The U.S.-Turkey relationship is too important, for both sides, to just let it wither away. This article will serve as a reminder of why Turkey is vital to the United States but also why the United States is crucial to Turkey. It will then offer some concrete, in realistic, confidence building measures to slowly get the bilateral relationship back on track.

 

 

Why Turkey Matters to the U.S.

 

Throughout the Cold War the importance of Turkey was well known and understood by America’s policymakers. However, since the fall of the Berlin Wall there has been less focus on the importance of the bilateral relationship and Turkey’s role in transatlantic security.

There are three reasons why the relationship with Turkey matters to the United States.

The first reason is Turkey’s important role inside the NATO. Turkey joined NATO in 1952 and since then the country has served as the southeastern most frontier of the alliance’s area of responsibility. During the Cold War, Turkey was one of only two countries that actually bordered the Soviet Union (the other one being Norway). After the United States, Turkey has the largest armed forces of any NATO country and the largest military in Europe.


As with all relationships in life, the U.S.-Turkey relationship ebbs and flows and requires hard work, patience and understanding


Secondly, Turkey’s military has been tried and tested in combat over the years. Turkey has proven itself to be a reliable partner for the United States. Not only does it have a very professional and capable armed forces, Turkey has the political will to use its military when necessary. This is not a recent phenomenon. During the Korean War (1950-1953) almost 15,000 Turkish soldiers served in the conflict. Turkey has also played a significant role in European security in recent years. For example, Turkey deployed troops to the Balkans to ensure peace and stability in that region in the 1990’s. Even today Turkey has troops serving as part of the European Union’s (EU) Operation Althea in Bosnia and Herzegovina4 and as part of NATO’s Kosovo Force (KFOR) in Kosovo.5 Turkey is one of the few countries in NATO that has commanded the International Security and Assistance Force (ISAF) in Afghanistan twice. Today Turkey maintains 600 soldiers in Afghanistan as part of NATO’s Resolute Support mission.6

Even beyond Turkey’s commitments to NATO, the Turkish government and the Turkish people have shown a willingness to tolerate and accept the use military force to protect its national interests. This was seen in recent years over the defense of Turkish airspace in Hatay province when a Russian fighter jet was shot down after straying into Turkey’s airspace.7 Turkey has repeatedly acted militarily to secure its southern border with Syria by conducting multiple large-scale military operations (such as Operations Shah Euphrates, Euphrates Shield, Olive Branch, and Spring Shield) which have shown the effectiveness and professionalism of the Turkish armed forces.

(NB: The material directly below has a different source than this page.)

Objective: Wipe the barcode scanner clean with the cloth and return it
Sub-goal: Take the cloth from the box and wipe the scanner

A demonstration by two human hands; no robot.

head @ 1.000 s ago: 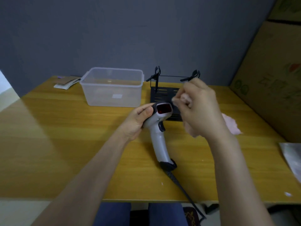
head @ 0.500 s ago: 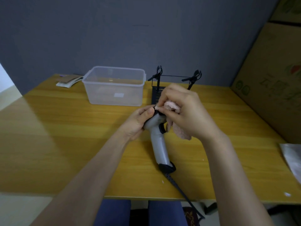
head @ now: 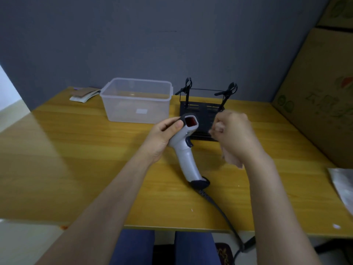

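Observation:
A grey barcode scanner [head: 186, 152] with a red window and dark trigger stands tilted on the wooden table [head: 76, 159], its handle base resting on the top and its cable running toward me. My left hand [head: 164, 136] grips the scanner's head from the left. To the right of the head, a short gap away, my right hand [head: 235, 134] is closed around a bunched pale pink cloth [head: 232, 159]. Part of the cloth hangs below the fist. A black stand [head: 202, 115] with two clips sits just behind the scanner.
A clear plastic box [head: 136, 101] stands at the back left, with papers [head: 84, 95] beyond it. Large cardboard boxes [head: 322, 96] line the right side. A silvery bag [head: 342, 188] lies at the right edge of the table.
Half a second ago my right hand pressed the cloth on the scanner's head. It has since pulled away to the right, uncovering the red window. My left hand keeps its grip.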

The third reason why Turkey is important to the United States is because of its geostrategic location. Spanning two continents, Turkey is located on some of the most prime real-estate in the world. Under the terms of the 1936 Montreux Convention, Turkey has sovereignty over the entry and exit paths into and out of the Black Sea. As this region becomes increasingly influential, due to Russia’s actions in Ukraine and Georgia, the role of Turkey will also become prominent. Turkey is home to a major NATO air base at İncirlik that is primarily used by the United States. The location of the X Band radar at Kürecik Radar Station in south-central Turkey is a crucial component of Europe’s missile defense system. Due to geometry and geography there is no better location for this radar in NATO than in Turkey.


Even after the end of the Cold War the U.S. and Turkey had many overlapping interests and concerns that kept the relationship solid


Turkey is also a substantial player in Europe’s energy security, and this indirectly impacts U.S. policy in NATO. Obviously, the more alternatives Europe has to oil and gas that bypass Russia, the safer and more stable the region will be. Furthermore, NATO will benefit and by extension, the United States. Turkey already serves as a vital hub for regional oil and gas pipelines that bring energy resources to Europe or to the global market and there are many more projects in the future that will make Turkey even more influential in this regard.

 

 

Why the U.S. Matters to Turkey

 

Throughout the decades long U.S.-Turkey relationship, the United States has been a strong supporter of Turkey’s independence and sovereignty. While the question of Turkish ‘independence’ and ‘sovereignty’ might seem unusual in the 21st century, in the aftermath of World War II and during the early days of the Cold War, these matters were not so certain. The Soviet Union had designs on Turkey and the Turkish Strait crisis during the years after World War II is a stark reminder of this.

Turkish army stand to attention during the International Security Assistance Force command handover ceremony in Kabul, June 20, 2002.   PHILIPPE LOPEZ /  AFP via Getty Images

Turkey needed a friendly and strong United States, especially during the Cold War. The geo-political circumstances of the Cold War made many of the Turkish political elites ‘pro-American.’ Although this pro-American tendency was not always overt, it certainly existed behind the scenes. During the Cold War the nationalists in Turkey shared a common foe with the U.S. which was the spread of communism. After the 1979 Islamist Revolution in Iran, and Tehran’s subsequent subversive activity in Turkey, the secularists among the Turkish elite also shared a common adversary with the U.S.: the Islamic Republic of Iran. For several decades these two issues bonded the U.S. and Turkish policymakers. Even after the end of the Cold War the U.S. and Turkey had many overlapping interests and concerns that kept the relationship solid: i.e. the situation in the western Balkans in the 1990s or the war in Afghanistan after 2001.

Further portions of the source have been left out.